Mungkin secara selintas film ini terlihat memiliki struktur naratif yang akan sedikit membingungkan bagi penontonnya, namun apabila dapat ditilik lebih lanjut ternyata dari keseluruhan film secara utuh tetap saja memberikan dampak terhadap dramatik cerita (dramatic impact). Dari naratif cerita yang berkembang, maka dapat diketahui sebenarnya film ini menggunakan sudut pandang siapa, siapa tokoh yang paling berpengaruh atau menjadi protagonis atau pahlawan dari keseluruhan cerita, kemudian siapa yang berperan sebagai antagonisnya yang senantiasa berusaha untuk menggagalkan usaha sang pahlawan.

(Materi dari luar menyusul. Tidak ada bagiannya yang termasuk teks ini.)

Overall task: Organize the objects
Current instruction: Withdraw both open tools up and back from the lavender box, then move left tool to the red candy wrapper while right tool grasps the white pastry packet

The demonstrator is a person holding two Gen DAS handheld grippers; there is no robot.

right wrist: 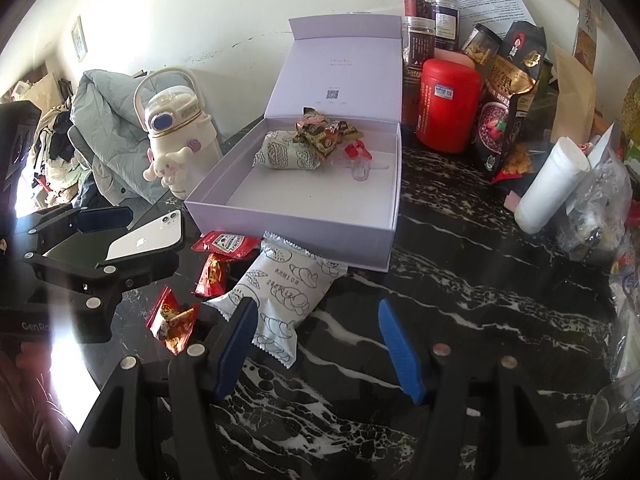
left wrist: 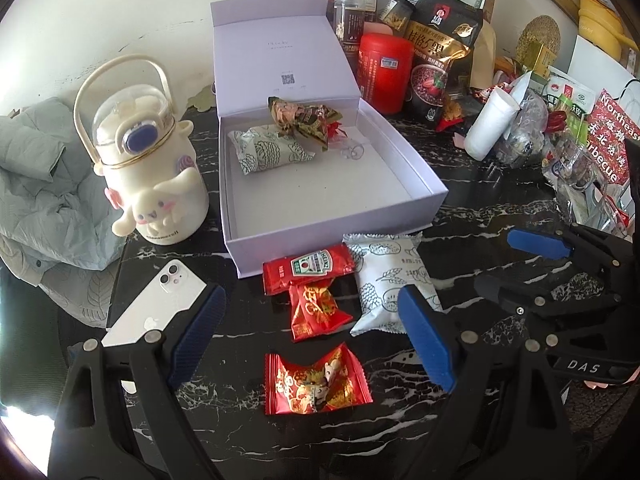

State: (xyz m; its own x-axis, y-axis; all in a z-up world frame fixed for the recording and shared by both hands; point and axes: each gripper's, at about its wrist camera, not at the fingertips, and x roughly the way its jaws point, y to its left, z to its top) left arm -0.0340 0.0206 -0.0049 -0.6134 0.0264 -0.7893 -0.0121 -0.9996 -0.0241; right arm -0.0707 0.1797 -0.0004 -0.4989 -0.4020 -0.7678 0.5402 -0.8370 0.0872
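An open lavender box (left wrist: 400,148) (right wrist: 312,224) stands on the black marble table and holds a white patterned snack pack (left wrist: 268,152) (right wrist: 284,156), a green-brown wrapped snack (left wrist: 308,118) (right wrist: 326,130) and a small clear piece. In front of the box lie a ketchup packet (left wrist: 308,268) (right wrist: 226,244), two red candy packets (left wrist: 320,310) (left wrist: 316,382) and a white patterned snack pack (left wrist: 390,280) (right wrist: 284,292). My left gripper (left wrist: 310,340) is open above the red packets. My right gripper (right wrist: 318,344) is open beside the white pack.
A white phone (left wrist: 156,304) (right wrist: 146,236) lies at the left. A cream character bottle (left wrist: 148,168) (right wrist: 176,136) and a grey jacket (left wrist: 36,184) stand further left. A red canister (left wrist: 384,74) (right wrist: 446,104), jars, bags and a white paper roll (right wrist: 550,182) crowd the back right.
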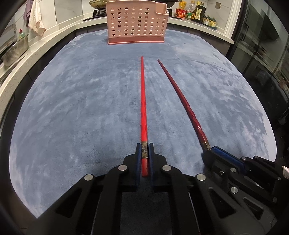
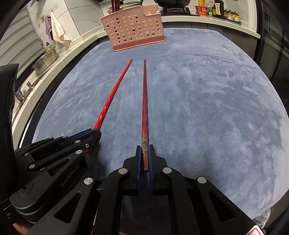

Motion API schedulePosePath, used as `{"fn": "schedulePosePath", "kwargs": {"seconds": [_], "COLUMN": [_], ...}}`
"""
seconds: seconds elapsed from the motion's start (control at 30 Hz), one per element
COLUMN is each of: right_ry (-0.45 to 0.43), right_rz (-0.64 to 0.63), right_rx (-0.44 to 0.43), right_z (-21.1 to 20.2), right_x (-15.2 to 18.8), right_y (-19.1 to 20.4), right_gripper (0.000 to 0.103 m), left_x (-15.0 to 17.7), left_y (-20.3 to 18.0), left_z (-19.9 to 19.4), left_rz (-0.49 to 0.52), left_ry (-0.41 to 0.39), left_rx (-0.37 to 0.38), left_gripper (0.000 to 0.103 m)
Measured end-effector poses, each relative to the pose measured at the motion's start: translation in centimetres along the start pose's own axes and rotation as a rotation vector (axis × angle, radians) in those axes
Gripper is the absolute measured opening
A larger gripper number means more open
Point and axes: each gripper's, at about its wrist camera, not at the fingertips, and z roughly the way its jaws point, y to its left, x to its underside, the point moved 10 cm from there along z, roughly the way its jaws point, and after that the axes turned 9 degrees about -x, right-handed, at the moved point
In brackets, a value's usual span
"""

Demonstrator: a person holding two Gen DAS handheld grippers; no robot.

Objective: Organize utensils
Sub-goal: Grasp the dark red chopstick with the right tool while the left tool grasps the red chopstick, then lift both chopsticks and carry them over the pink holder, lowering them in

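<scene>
Left wrist view is looking straight down the left gripper [image 1: 144, 153], whose two blue-padded fingers [image 1: 138, 157] are pressing in on the butt end of a bright red chopstick [image 1: 143, 101]. Its gold-banded collar is sitting right at the fingertips, the short stub behind it is lying between the pads, and the long shaft is running forward over the blue-grey plush mat [image 1: 72, 108] with its thin tip aiming at the pink perforated basket [image 1: 137, 23] at the mat's far edge. Off to the right in that view the right gripper [image 1: 210, 152] is showing side-on, a darker red chopstick [image 1: 178, 90] coming out of its tip. Right wrist view is giving the mirror picture: the right gripper [image 2: 144, 151] is pinching the dark red chopstick [image 2: 144, 101] the same way, banded collar just ahead of the pads, blunt end lying in the narrow slot between them, shaft pointing toward the pink basket [image 2: 133, 27]. The left gripper [image 2: 95, 132] is entering from the left edge there, jaws closed over the bright red chopstick [image 2: 115, 88]. Both sticks are lying nearly parallel, close together yet apart, tips well short of the basket. Whether the shafts are touching the mat or hovering just above it cannot be told. A steel colander [image 1: 15, 52], a hanging cloth [image 1: 36, 19] and sauce bottles [image 1: 196, 11] are lining the counter beyond.
</scene>
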Motion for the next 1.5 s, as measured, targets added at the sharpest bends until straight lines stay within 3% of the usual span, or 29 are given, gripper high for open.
{"fn": "schedulePosePath", "kwargs": {"seconds": [0.47, 1.2, 1.5], "right_ry": [-0.127, -0.397, -0.431], "right_rz": [-0.018, -0.068, -0.093], "right_rx": [-0.015, -0.067, -0.084], "right_z": [-4.9, -13.1, -13.4], "right_x": [-4.1, -17.7, -21.3], "right_y": [1.3, 3.3, 4.3], "right_gripper": [0.007, 0.007, 0.007], "left_x": [-3.1, -16.5, -19.6], "left_y": [1.5, 6.2, 6.5], "left_z": [-4.5, -12.7, -13.0], "left_rz": [-0.045, -0.100, -0.107], "left_ry": [-0.071, -0.318, -0.336], "left_rx": [-0.009, -0.039, -0.043], "left_gripper": [0.007, 0.007, 0.007]}}
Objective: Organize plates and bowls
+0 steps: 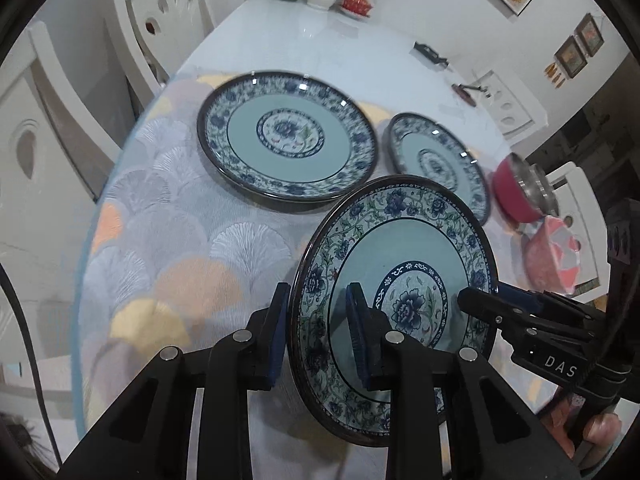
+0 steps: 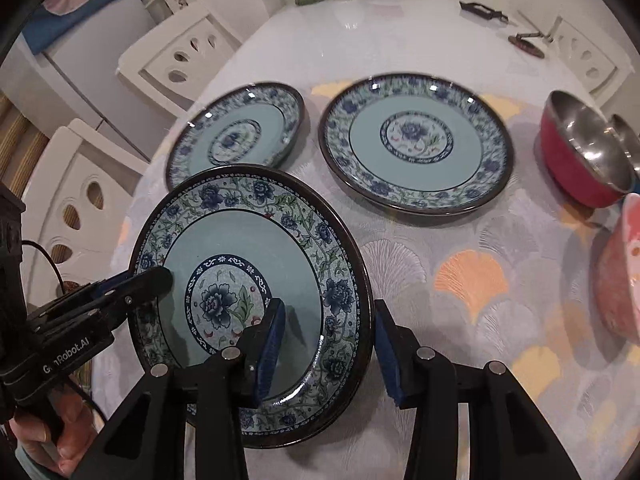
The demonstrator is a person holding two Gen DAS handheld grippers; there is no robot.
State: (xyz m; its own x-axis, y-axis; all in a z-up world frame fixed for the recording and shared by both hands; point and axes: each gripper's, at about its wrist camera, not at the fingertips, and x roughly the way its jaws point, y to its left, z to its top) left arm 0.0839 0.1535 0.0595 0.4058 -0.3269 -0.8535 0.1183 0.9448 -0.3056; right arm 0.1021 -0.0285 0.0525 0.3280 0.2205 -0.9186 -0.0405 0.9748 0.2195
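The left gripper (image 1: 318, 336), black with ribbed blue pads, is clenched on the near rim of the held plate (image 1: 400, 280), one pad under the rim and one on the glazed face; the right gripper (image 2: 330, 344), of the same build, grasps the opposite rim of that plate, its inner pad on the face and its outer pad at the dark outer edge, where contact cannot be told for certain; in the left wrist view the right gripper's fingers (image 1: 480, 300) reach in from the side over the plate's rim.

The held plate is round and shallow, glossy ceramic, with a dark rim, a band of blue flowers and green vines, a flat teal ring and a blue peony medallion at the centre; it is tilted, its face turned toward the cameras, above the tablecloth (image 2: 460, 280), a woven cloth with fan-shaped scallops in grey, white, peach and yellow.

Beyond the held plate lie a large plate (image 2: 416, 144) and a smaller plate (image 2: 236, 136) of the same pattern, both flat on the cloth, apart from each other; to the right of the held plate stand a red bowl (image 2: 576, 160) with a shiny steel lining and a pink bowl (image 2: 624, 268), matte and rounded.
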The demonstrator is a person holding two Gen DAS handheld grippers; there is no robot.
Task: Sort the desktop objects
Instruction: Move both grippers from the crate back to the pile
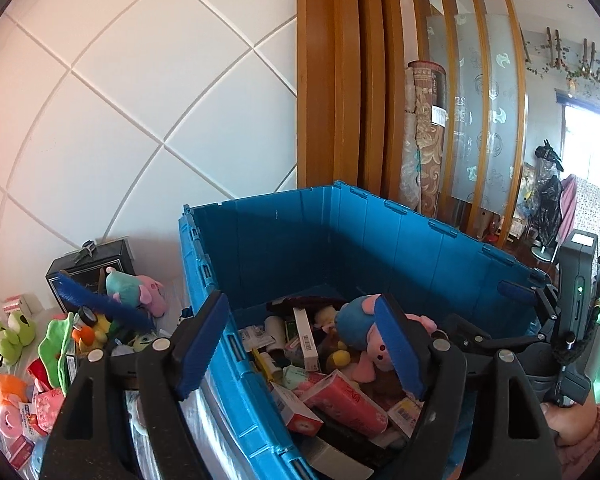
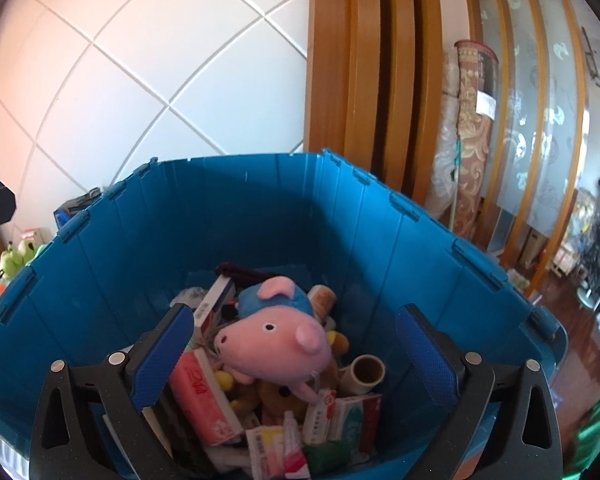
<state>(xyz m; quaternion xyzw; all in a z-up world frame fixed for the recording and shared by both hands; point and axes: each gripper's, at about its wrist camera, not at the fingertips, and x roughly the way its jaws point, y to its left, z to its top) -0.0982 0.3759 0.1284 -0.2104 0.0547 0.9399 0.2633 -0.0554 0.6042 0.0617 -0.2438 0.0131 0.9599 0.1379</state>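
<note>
A: Where is the pink plush pig in the blue top [image 2: 276, 340]?

B: Lying on the boxes and soft toys piled in the deep blue plastic crate [image 2: 260, 216], touching neither claw.

A: The right gripper [image 2: 296, 354]?

B: Spread wide over the crate, holding nothing.

A: The left gripper [image 1: 300, 344]?

B: Also open and empty, straddling the crate's left wall; a green frog plush [image 1: 10, 336] sits outside on the table.

Blue crate [image 2: 284, 216], pink pig [image 2: 276, 344] in blue hat, pink tissue pack [image 2: 204, 396], green frog [image 1: 12, 336], white diamond-lined wall [image 1: 140, 100], blue pads [image 2: 160, 356].
</note>
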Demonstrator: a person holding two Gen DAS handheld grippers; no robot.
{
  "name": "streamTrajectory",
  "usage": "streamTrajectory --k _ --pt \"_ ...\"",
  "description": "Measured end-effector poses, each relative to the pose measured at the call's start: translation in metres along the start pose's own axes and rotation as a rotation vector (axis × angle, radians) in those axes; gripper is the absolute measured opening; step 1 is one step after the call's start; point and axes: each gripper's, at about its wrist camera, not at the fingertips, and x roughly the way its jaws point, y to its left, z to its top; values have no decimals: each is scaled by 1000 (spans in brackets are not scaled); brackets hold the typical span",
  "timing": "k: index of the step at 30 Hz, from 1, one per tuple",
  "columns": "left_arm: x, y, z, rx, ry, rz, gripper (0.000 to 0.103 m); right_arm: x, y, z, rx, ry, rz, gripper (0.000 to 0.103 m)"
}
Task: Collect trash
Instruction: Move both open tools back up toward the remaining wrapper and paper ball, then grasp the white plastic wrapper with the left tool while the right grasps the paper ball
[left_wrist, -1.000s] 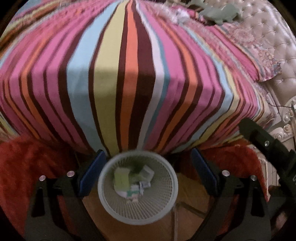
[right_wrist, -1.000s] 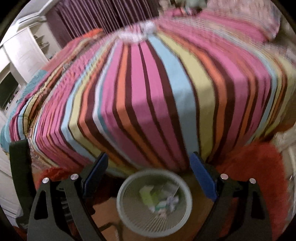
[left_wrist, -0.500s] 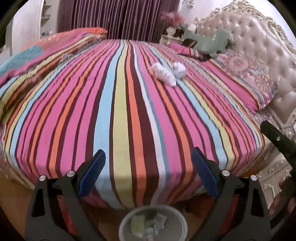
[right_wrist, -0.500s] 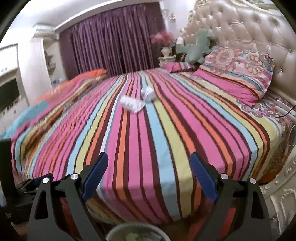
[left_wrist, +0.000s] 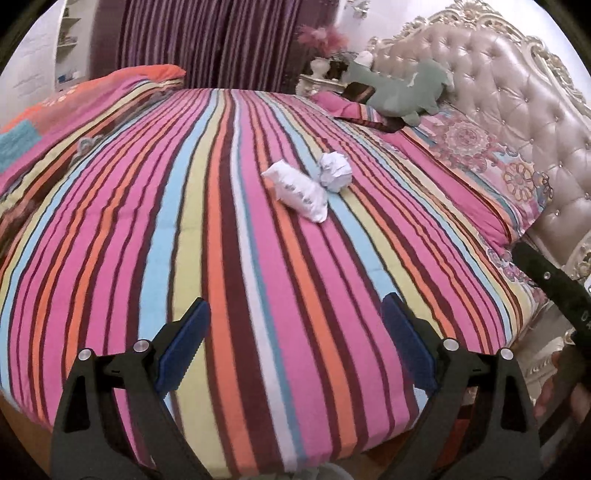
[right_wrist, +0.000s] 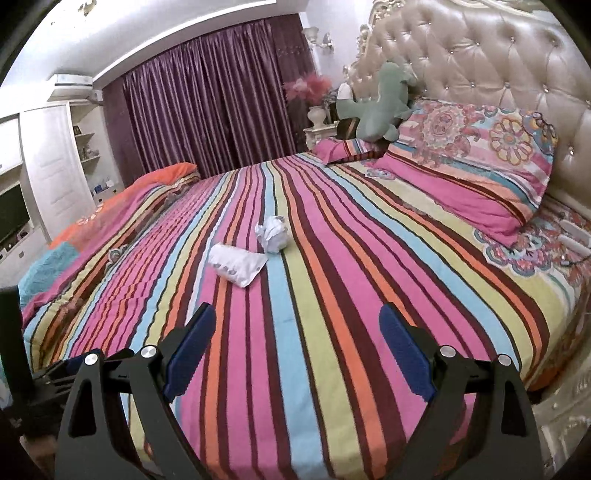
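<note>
Two pieces of white trash lie side by side in the middle of the striped bed: a crumpled paper ball (left_wrist: 334, 171) (right_wrist: 272, 233) and a flattened white wrapper with print (left_wrist: 297, 190) (right_wrist: 236, 263). My left gripper (left_wrist: 295, 336) is open and empty above the bed's near edge, well short of them. My right gripper (right_wrist: 297, 341) is open and empty, also over the near part of the bed. The rim of the white waste basket (left_wrist: 325, 472) just shows at the bottom of the left wrist view.
The striped bedspread (left_wrist: 229, 258) covers the bed. Patterned pillows (right_wrist: 469, 155) and a green plush toy (right_wrist: 380, 103) lie against the tufted headboard (right_wrist: 480, 55). Purple curtains (right_wrist: 214, 103) hang behind. The other gripper's black body (left_wrist: 554, 284) shows at the right.
Both grippers have risen from over the waste basket and tilted up towards the bed top. The basket has dropped nearly out of view and the trash on the bed has come closer.
</note>
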Motion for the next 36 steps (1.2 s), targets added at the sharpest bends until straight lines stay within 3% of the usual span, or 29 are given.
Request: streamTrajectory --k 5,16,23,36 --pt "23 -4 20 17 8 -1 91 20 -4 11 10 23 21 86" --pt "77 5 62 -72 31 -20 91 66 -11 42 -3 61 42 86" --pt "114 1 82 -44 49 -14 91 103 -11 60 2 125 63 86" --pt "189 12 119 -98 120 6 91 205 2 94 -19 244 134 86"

Naratif dalam sebuah film tidak akan berarti apapun tanpa adanya dukungan dari stylistic system . Berbagai macam unsur-unsur tersebut tentu saja saling terkait satu dengan yang lain. Antara naratif dan style tidak dapat dipisahkan begitu saja karena keberadaan style dapat mendukung fungsi dari naratif film itu sendiri atau dengan kata lain style memobilisasi naratif cerita. Tanpa style, film tidak akan menjadi “film” karena jika naratif berdiri sendiri yang ada adalah sandiwara radio atau teater. Elemen style dalam film “Titanic” juga turut mendukung cerita yang mengalir di dalamnya, baik itu dari segi mise en scene, seperti kostum yang dikenakan, setting (ruang dan waktu) dalam cerita yang dibagi menjadi dua periode serta elemen teknis Cinematography, sound dan editing yang turut mendukung cerita. Begitupun yang terjadi pada tokoh - tokoh dalam cerita yang dibuat sedemikian rupa sehingga dapat mengidentifikasikan status serta menguatkan karakter mereka.


II. ISI

A. KONFLIK KELAS

Sekilas latar belakang Karl Marx, seorang yahudi yang dilahirkan di kota Trier, Jerman Barat, 5 Mei 1818. Tumbuh dengan dasar – dasar pemikiran G.W.F. Hegel di masa revolusi besar yang terjadi di beberapa negara besar Eropa, seperti Revolusi Politik di Prancis dan Revolusi Industri di Inggris. Runtutan revolusi - revolusi yang menyebabkan semakin tajamnya perbedaan dan hubungan antara kelas - kelas sosial, penindasan terhadap para pekerja dan masyarakat miskin, karena semakin kuatnya dominasi para penguasa (dalam hal ini borjuis) dalam mengontrol ekonomi, sehingga dengan pemikiran - pemikirannya Marx berusaha untuk menyelamatkan kaum yang tertindas dengan berbagai kritik sosial dan gerakan perjuangan kaum miskin, mendambakan sebuah revolusi, penggulingan terhadap borjuisasi panghapusan hak milik pribadi sehingga tercipta sebuah masyarakat sosialis sebuah keadaan dimana tidak adanya kelas, penghapusan terhadap pemilikan pribadi (kepemilikan alat produksi).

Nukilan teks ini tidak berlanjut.